In a sense they play the role of the last free spirits, standing against a dictatorial Cutler Beckett (Tom Hollander), who has seized control of the islands and is busying himself with some very PG-13-unfriendly mass hangings and the dismantling of all civil rights. It is a tragic flaw of all dictators that no sooner do they get absolute power than they immediately begin exterminating the people they were looking forward to lording that power over.

Anyway, he controls the land, and by holding the beating heart of the undead Davy Jones (Bill Nighy), he can command Jones’ fearsome ship The Flying Dutchman and its mollusk-encrusted zombie crew, and thus control the seas as well. I think he got into this because he wanted to improve the profits of his tobacco trading company; the mission has exploded somewhat.

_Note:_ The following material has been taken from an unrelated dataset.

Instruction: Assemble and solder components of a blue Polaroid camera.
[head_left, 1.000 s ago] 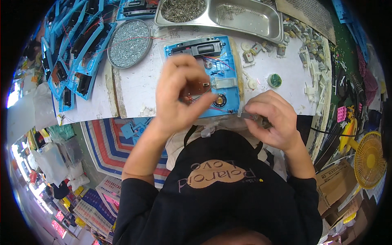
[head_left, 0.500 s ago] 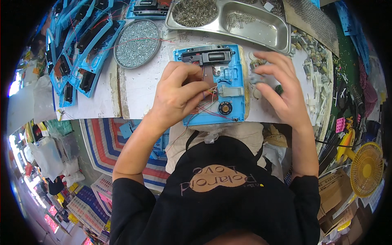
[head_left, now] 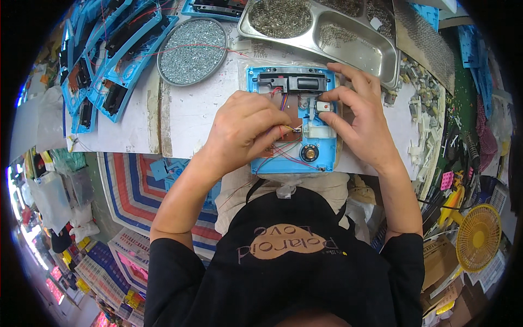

So the “pirate lords” the world over are gathering to mount a final stand, which includes both resurrecting the maniacal Captain Barbossa (Geoffrey Rush) – who, without his skeletal side and fetish-y yearning to taste apples again, is far less interesting – and sailing to World’s End to enter Davy Jones’ locker and rescue the inimitable Captain Jack Sparrow (Johnny Depp), last seen being very insouciantly eaten by a Kraken.

Between all the assorted mystic tokens, ancient legends, and modern double-crosses – these characters betray each other with such speed and regularity it’s a wonder they can remember whose trust to violate when – we have an awful lot to keep track of by now, especially Sparrow’s increasingly-questionable sanity. Depp is as enthusiastically-wobbly as ever and some of the movie’s high points involve observing a man who really ought not be left alone with the voices in his head. Jack Sparrow has transcended all the expensive noise surrounding him and achieved pop icon status – I know this because I could have spent a gleeful 90 minutes watching him be slapped by harlots and wig out, and not missed the rest of the movie.

But there’s also the intimated love triangle between he, the now-fully-tomboyed Elizabeth Swann (Keira Knightley), and blacksmith-turned-earnest-swashbuckler Will Turner (Orlando Bloom), who clearly remembers when he used to be the hero of this whole pageant and is soldiering ahead with his mission to save the soul of his father (Stellan Skarsgård) from The Dutchman. Where that all ends up is rather poetic, but scantly prepared; so many literally earth-shaking changes in fortune occur that the movie seems too busy to let them sink in or even be comprehended. Supernatural events go hurtling by, at one point a character is revealed to be not the slightly-mysterious human we once thought, but in actual fact, a God. In such a long movie, at no time does anyone on-screen stop to register anything approaching appropriate shock at this revelation. This many hours into the story, can they really afford to be introducing so many new elements?

With the ability to spend lots of money includes, of course, the ability to fill the screen with hordes of ships and storms and sword-clanging extras real, digital, or hybridized. The movie is quite picturesque, gifting us sights like a boat sailing off the edge of the world, and a hidden fortress made out of hammered-together shipwrecks. But in the world of the ever-spiraling summer movie budget this alone has long since ceased to be sufficient. If you see Pirates of the Caribbean: At World’s End, reflect on the presence of those armadas of ships that face off, and those colorful, briefly-glimpsed pirate lords from the far corners of the Earth. If all of them had never existed – simply never appeared on-screen – would the resulting story have unfolded any differently? Quite simply – no, and if the latent excitement the filmmakers earned from the pirates’ first two adventures could be considered a natural resource, this movie just burned too much to too little effect.